(Extracted data entries)

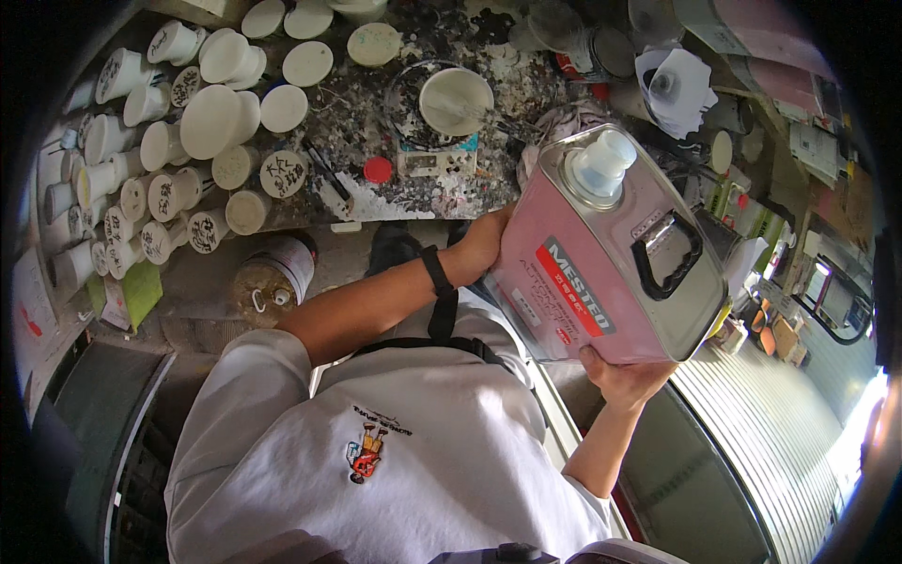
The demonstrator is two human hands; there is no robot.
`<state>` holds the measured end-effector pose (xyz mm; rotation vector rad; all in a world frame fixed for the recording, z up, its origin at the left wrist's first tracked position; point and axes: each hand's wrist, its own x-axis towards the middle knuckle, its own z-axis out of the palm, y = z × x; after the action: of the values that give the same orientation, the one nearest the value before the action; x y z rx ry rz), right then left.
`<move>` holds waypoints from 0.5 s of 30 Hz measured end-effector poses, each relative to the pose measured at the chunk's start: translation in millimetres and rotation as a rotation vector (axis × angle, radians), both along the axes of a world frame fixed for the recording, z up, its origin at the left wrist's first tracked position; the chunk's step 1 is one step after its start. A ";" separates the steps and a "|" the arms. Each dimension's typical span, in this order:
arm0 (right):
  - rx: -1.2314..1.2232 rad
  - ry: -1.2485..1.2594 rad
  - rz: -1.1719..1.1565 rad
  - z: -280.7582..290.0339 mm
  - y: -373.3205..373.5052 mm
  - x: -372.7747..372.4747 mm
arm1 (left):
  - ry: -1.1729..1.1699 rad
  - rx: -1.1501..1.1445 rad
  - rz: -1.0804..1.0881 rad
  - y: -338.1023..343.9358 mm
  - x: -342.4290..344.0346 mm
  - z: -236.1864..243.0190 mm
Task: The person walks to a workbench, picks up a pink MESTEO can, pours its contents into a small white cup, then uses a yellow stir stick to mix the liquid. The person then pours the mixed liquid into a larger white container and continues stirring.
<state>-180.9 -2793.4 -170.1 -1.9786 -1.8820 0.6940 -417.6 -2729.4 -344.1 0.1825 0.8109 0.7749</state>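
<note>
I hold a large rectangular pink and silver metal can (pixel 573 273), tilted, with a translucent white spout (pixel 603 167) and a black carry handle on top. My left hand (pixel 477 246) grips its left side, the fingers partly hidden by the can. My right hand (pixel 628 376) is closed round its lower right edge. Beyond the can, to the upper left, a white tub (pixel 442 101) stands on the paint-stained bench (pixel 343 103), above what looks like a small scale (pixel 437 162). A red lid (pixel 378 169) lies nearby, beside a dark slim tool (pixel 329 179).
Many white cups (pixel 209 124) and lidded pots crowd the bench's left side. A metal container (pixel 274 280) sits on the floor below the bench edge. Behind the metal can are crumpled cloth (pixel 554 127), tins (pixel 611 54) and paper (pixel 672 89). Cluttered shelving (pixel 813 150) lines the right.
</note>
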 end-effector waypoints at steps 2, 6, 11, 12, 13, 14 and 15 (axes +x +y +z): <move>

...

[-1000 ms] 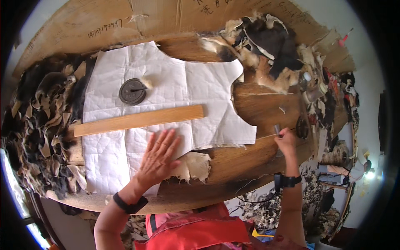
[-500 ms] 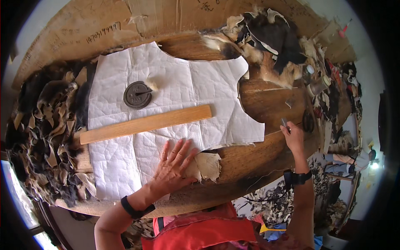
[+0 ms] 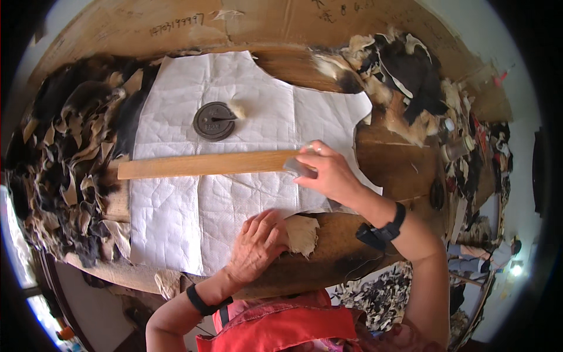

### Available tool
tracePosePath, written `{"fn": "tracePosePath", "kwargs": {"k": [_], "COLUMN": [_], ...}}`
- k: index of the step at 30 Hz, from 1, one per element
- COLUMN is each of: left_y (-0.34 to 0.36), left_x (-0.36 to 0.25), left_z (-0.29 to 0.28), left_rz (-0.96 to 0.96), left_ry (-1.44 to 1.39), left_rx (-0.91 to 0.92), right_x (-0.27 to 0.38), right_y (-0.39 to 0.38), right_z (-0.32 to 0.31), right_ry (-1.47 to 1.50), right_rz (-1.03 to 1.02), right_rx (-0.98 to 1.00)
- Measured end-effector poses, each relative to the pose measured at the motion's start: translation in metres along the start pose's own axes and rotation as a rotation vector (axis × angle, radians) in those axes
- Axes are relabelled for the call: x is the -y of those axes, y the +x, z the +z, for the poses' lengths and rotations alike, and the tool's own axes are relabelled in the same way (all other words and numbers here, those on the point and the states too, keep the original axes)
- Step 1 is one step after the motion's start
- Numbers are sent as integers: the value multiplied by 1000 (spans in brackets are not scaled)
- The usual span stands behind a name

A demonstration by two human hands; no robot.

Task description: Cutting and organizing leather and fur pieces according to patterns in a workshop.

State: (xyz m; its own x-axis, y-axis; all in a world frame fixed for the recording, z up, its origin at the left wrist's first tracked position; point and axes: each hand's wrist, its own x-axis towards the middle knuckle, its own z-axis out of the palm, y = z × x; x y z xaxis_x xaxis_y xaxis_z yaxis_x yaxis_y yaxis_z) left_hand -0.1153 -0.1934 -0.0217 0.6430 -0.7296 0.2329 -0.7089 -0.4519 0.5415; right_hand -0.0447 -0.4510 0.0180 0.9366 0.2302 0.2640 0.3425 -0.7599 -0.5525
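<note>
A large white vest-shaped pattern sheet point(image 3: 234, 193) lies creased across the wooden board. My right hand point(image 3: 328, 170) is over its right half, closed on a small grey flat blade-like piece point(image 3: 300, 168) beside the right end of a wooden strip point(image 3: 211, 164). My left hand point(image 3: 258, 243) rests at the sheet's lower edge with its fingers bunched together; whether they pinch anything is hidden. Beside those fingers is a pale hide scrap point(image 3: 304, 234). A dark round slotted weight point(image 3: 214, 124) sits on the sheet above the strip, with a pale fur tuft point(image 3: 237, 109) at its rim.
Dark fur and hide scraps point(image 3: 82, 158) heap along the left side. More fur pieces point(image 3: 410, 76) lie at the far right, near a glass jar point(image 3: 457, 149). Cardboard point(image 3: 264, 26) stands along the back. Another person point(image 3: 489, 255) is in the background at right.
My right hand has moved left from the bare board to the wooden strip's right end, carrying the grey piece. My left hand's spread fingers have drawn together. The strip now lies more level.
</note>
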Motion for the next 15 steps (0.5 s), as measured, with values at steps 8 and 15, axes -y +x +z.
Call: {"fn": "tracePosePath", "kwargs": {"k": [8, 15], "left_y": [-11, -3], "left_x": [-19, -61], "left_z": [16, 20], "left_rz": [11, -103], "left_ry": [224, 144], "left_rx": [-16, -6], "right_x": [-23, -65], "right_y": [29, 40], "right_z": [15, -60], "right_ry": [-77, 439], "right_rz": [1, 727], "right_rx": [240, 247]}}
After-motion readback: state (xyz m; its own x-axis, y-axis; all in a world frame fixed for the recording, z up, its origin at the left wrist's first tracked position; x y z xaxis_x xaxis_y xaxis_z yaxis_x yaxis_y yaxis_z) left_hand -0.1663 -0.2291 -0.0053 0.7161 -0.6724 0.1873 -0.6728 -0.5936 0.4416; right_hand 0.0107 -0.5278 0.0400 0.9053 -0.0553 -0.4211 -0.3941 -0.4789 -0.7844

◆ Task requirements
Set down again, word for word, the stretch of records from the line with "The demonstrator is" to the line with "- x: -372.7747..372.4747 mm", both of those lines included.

◆ Problem solution
The demonstrator is two human hands; there is no robot.
`<state>` holds the measured end-effector pose (xyz mm; rotation vector rad; all in a world frame fixed for the recording, z up, its origin at the left wrist's first tracked position; point and axes: each hand's wrist, its own x-axis towards the middle knuckle, its own z-axis out of the palm, y = z × x; after the action: of the values that give the same orientation, the one nearest the value before the action; x y z rx ry rz), right then left.
`<move>` holds waypoints from 0.5 s of 30 Hz measured end-effector poses, each relative to the pose measured at the chunk's start: translation in millimetres and rotation as a rotation vector (axis × angle, radians), both along the axes of a world frame fixed for the recording, z up, its origin at the left wrist's first tracked position; the chunk's step 1 is one step after its start. A ";" separates the steps and a "|" the arms. Each dimension's typical span, in this order:
arm0 (right):
  - rx: -1.2314..1.2232 rad
  - ry: -1.2485..1.2594 rad
  - rz: -1.1719..1.1565 rad
  - z: -280.7582..290.0339 mm
  - y: -373.3205..373.5052 mm
  - x: -372.7747..372.4747 mm

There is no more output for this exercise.